O Diogo e Leandro são gigolôs. Os nomes são fictícios, mas é assim que se apresentam. Recebem homens, mulheres e casais, e só fazem o que o cliente quiser. A CRISTINA falou com eles, e quis saber o que querem, afinal, as mulheres que os contratam.

por MARGARIDA MENINO FERREIRA

Diogo, 24 anos

Há dois anos que sou acompanhante. Tenho a minha profissão, para a qual estudei, mas gosto mais de ser acompanhante. É mais prazeroso. Atendo homens, mulheres e casais.
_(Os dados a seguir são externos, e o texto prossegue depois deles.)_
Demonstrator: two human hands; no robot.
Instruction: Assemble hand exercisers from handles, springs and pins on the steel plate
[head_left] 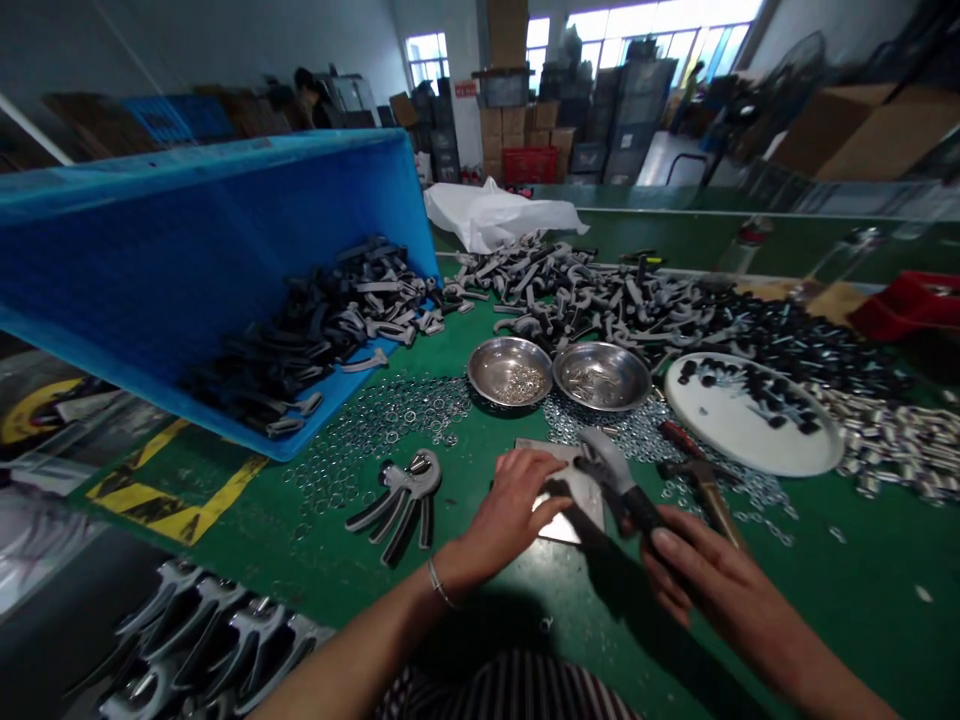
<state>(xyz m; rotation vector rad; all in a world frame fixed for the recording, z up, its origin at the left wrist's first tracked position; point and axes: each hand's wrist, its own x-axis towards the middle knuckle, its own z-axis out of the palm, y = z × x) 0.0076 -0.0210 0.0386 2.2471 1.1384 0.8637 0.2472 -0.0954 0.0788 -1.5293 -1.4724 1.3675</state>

As mulheres, quando me procuram, procuram satisfazer fetiches, receber carinho e ser bem tratadas, coisa que não acontece em casa. Recebo muitas mulheres que são vítimas de violência, verbal ou física. Quando vêm ter comigo, é porque querem sentir-se bem com alguém. Tenho muitas clientes fixas, que gostam de estar comigo pelo carinho. A maioria já não tem prazer com os maridos, fazem por obrigação porque, se não fizerem, são agredidas. Por isso, às vezes procuram para o sexo, outras vezes para conversa.

As horas do dia em que tenho mais trabalho são os horários escolares, as horas de almoço, logo pela manhã, enquanto estão, supostamente, no ginásio, ou enquanto os maridos estão no escritório. Os encontros acontecem no meu local, ou em lugares discretos como alguns hotéis. As mulheres que me procuram são mulheres bem cuidadas. Algumas bonitas, outras não tanto, mas todas bem cuidadas.

As solteiras já me procuraram mais. Acho que já não recorrem tanto a estes serviços, porque conseguem de outras formas. Mas procuram-me muitos casais, às vezes casais de namorados jovens, que vêm por curiosidade, para experimentar coisas novas. Outras vezes são homens ou mulheres que querem fazer coisas que não têm coragem de fazer com os parceiros.